Date: 10 January 2022 08:17 pm (UTC)
poppyseedheart: Light installation art piece. A lightbulb on a string, pink against a dark purple background. (Default)
From: [personal profile] poppyseedheart
I think one thing in particular about fic-critical thoughts (in the analysis sense like you said, not the moral judgment sense) is that I automatically have two other people in my co-hosts who have read the fic and are coming in with similar thoughts! We talk about the fics once during a pre-discussion call and then on the pod later, so all of those thoughts have a place even if that place isn't the final cut of the episode. In terms of logistical "where do I put those notes" it's literally my notes app in my computer!
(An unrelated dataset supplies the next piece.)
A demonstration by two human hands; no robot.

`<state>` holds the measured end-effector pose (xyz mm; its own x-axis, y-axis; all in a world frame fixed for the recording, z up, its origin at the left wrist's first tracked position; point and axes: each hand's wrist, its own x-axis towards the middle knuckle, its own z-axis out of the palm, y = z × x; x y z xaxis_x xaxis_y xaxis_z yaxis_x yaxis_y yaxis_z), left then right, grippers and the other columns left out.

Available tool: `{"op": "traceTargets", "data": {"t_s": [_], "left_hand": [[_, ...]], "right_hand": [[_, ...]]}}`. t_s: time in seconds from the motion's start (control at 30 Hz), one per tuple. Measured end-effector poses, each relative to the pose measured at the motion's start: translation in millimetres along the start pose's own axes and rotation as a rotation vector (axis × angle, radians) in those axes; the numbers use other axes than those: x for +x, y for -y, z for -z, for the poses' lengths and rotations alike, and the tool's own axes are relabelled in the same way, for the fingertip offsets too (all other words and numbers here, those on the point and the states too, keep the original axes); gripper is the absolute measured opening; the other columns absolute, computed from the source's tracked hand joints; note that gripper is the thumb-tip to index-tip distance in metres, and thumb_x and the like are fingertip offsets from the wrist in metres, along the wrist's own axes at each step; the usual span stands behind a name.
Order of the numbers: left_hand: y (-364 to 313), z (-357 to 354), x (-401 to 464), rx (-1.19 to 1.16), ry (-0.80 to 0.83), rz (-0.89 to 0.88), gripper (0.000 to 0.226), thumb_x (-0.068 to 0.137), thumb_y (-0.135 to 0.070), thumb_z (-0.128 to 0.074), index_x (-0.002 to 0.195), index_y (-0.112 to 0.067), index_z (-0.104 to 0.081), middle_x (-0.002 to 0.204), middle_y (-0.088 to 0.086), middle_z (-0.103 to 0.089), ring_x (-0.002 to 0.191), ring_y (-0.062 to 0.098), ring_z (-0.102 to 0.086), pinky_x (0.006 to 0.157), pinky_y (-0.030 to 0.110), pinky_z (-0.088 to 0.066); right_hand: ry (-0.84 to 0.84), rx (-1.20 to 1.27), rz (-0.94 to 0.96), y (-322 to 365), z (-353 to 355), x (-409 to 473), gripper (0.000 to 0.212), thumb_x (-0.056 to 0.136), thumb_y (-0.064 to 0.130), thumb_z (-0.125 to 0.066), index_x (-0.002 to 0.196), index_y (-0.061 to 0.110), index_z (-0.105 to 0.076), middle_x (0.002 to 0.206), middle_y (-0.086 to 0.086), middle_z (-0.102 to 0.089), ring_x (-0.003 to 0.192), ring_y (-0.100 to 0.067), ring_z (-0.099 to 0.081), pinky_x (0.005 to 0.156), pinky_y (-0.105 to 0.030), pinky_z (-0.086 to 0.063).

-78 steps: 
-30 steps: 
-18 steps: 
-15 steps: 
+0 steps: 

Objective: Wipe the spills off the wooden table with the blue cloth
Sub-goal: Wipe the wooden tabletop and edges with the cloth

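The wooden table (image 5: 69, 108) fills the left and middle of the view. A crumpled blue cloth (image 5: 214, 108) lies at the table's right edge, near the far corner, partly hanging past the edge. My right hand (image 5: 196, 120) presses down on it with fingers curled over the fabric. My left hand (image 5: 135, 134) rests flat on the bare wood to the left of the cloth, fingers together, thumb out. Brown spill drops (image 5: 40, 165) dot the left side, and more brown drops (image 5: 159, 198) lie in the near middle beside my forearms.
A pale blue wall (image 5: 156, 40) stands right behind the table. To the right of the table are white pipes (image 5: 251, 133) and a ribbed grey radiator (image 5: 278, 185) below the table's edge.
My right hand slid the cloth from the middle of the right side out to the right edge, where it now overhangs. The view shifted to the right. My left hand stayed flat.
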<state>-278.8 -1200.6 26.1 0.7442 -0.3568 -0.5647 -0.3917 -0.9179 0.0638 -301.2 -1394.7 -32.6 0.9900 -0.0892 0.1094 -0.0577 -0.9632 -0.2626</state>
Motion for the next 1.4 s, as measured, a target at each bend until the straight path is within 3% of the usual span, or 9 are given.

Nested bullet points, nothing fancy. But having space to process out loud is huge for me——I'm a super external processor which is why I'm always just sorting of talking about stuff online haha, it's also why I've never been much of an individual journaler (which surprises most people that know me, lol).

I do definitely also have feelings about what is appropriate re: litcrit applications of fanfiction. It's a huge part of ongoing discussions we have about the pod! When is it appropriate to be critical? What are the power dynamics at play? How do we go about intuiting consent to treat someone's work of fanfiction as a literary work and apply our various academic lenses to it? Maybe because I'm fandom older than most I see in kpop fandom, but I tend to err towards "if I can prove that I'm coming from a genuinely kind place, then talking about something impacted me doesn't always have to be a purely positive experience", but then again we're also very gentle on the pod because we don't know most of the authors we discuss. My nightmare is being like "this was not good" and crushing some 15 year old's dreams, you know, and also there are plenty of media franchises (podcasts ,youtube channels) dedicated to roundly mocking fanfic and we wanted nothing to do with that.
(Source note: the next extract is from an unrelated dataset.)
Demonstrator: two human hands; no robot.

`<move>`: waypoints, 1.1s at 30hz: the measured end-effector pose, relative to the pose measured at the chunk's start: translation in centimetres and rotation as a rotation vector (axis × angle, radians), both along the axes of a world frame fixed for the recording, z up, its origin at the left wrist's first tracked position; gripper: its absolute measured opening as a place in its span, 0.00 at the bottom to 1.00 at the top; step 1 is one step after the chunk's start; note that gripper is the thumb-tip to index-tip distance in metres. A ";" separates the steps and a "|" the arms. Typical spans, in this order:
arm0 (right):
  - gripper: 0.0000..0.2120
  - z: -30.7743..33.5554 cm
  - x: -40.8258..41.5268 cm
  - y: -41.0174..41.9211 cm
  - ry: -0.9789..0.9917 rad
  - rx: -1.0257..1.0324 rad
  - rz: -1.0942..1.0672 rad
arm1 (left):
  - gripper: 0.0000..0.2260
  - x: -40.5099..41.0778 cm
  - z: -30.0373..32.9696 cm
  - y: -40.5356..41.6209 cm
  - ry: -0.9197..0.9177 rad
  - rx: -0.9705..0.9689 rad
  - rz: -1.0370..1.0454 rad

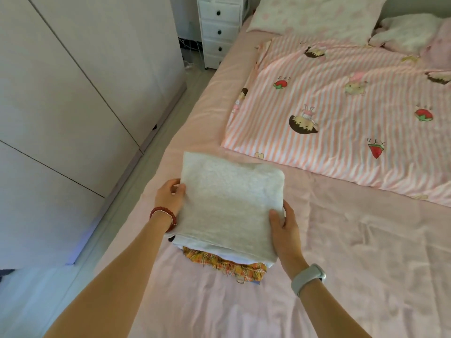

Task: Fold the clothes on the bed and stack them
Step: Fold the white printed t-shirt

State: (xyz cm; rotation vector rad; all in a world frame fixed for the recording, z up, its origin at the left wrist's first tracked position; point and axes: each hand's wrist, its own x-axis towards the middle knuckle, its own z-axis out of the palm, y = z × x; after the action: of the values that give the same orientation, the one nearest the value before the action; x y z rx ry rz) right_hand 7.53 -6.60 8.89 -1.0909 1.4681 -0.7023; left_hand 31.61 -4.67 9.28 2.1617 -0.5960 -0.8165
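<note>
A person's two hands hold a folded grey garment (227, 203) over the near left part of a bed (341, 252) covered with a pale pink sheet. The left hand (169, 200) grips the garment's left edge, thumb on top and fingers curled beneath; a red bead bracelet (164, 217) circles that wrist. The right hand (284, 228) grips the right edge near its front corner, thumb pressed on the top face, and a pale wristband (308, 279) sits on that wrist.

The grey garment lies on top of a stack (227, 262) of folded clothes at the bed's left side. Beneath it show the edge of a white piece (192, 242) and, lower, an orange plaid piece (231, 265) with a frayed hem that juts toward the camera. Whether the grey garment rests fully on the stack or is held just above it cannot be told.

Farther up the bed lies a pink-and-white striped quilt (341, 113) printed with strawberries and cartoon figures, well apart from the stack. A pillow (314, 18) with a faint pink print sits at the head of the bed, and crumpled white bedding (407, 32) lies beside it at the far right. A white drawer unit (219, 30) with dark knobs stands by the head of the bed, and a pale wardrobe (73, 93) fills the left side, across a narrow strip of floor (36, 289).
</note>
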 end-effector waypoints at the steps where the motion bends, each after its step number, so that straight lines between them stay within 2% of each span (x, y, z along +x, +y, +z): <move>1: 0.23 -0.1 -0.1 0.1 0.031 0.023 -0.004 | 0.16 -0.1 -0.1 -0.1 -0.065 0.018 -0.017; 3: 0.27 0.1 -0.4 0.4 0.167 -0.033 -0.009 | 0.19 -0.6 0.4 -0.1 -0.333 0.000 -0.085; 5: 0.29 0.9 -0.2 0.8 0.393 -0.333 0.011 | 0.20 -1.7 1.1 0.2 -0.699 -0.067 -0.257; 7: 0.27 1.3 0.7 0.3 0.661 -0.684 0.121 | 0.22 -3.2 1.2 0.1 -0.926 -0.086 -0.535; 8: 0.25 1.0 1.4 -0.2 0.771 -0.790 0.209 | 0.24 -3.9 1.2 -0.2 -0.928 -0.031 -0.668; 10: 0.25 0.0 2.8 -0.8 0.886 -0.824 0.360 | 0.29 -4.5 0.3 -1.0 -0.823 0.120 -0.811; 13: 0.27 -1.4 3.8 -1.2 0.948 -0.613 0.502 | 0.28 -4.1 -1.9 -1.8 -0.759 0.251 -0.854; 16: 0.33 -1.4 3.9 -1.5 0.951 -0.451 0.619 | 0.28 -3.9 -2.1 -2.1 -0.742 0.307 -0.900; 19: 0.37 0.1 3.7 -1.6 0.911 -0.429 0.651 | 0.27 -3.8 -0.5 -2.4 -0.723 0.342 -0.930; 22: 0.36 2.7 2.8 -1.4 0.863 -0.451 0.621 | 0.26 -3.9 2.7 -2.2 -0.732 0.322 -0.904; 26: 0.30 7.4 -0.2 1.4 0.727 -0.515 0.426 | 0.23 -5.8 8.0 0.4 -0.753 0.165 -0.806; 28: 0.28 9.8 -2.6 4.0 0.683 -0.533 0.341 | 0.21 -7.8 10.4 2.8 -0.753 0.075 -0.772; 31: 0.18 12.0 -7.1 9.7 0.649 -0.546 0.203 | 0.19 -11.9 12.5 7.8 -0.762 -0.058 -0.789; 33: 0.15 12.7 -10.9 14.3 0.648 -0.531 0.132 | 0.19 -15.4 12.9 11.2 -0.740 -0.163 -0.802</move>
State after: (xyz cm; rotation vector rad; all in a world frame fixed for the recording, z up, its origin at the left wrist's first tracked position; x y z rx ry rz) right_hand -3.32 7.65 21.63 -1.9394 1.7659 -0.6957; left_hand 16.20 6.49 22.19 2.0157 -1.9047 -0.2753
God, I'm long-winded. What I'm trying to say is that as an author at least, I love it when people take what I've written seriously. I love knowing what worked and what didn't and why, if people can find the words to articulate that. But I'm someone who is actively working on craft and pushing to be better, and that's not everyone's game with fic, nor does it have ot be. I tend to avoid negative value judgments when I'm talking/thinking about a work, but I treat "where does this fit into the broader fandom convo" as fair game, because I think we are all always in conversation with each other. Just yesterday a friend asked me if I thought my latest fic had been impacted by the characterization in a longfic we'd both read, and it was cool to stop and think about it.

I really want to write more process notes in 2022! And for me that totally includes citing influences and talking about my place in various fandoms (or what I imagine it to be) and how that colors what I write. So I'm hoping that that will give me some more insight too on how I tend to process and frame and deliver words. So much to think about all the time!!
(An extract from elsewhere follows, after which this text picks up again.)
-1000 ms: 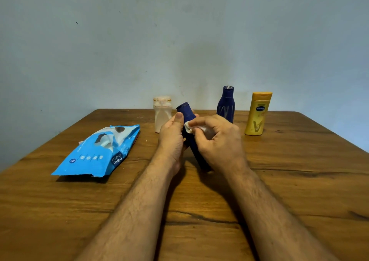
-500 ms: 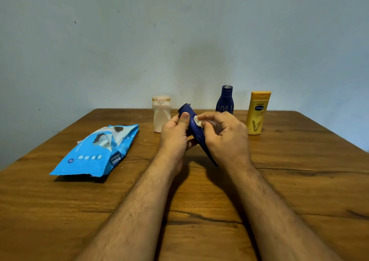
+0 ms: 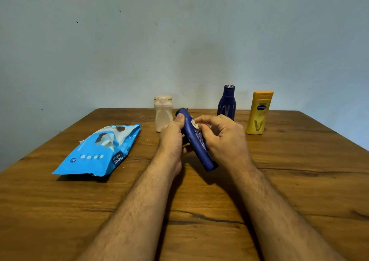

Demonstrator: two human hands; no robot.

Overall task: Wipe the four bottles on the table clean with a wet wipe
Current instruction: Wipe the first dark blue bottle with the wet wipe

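Blue bottle (image 3: 196,141) tilted flatter than before.

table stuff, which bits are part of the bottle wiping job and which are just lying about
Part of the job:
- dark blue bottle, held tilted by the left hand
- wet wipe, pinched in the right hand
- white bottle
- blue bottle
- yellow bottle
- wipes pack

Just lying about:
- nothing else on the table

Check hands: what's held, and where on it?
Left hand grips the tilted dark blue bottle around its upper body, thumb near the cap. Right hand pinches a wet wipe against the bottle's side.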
Date: 13 January 2022 09:00 pm (UTC)
latespring: (Default)
From: [personal profile] latespring
ooooh looking these up for later, ty~

I've considered notion for some things before too, but it's kind of intimidating in its flexibility! maybe for later? I'm looking forward to wherever your indexing takes you!!

Date: 13 January 2022 09:37 pm (UTC)
klav: (Default)
From: [personal profile] klav
This is so awesome I'm really looking forward to it!! It's such a great list of what you want to write down. Immortalizing a slice of history has become important to me, too, recently, and thinking about how a state of mind can totally change the way you consume/interact with a story is fascinating. I bit the bullet and ordered Diving for Seahorses, really excited to get to it. Good luck with your reading endeavors always!!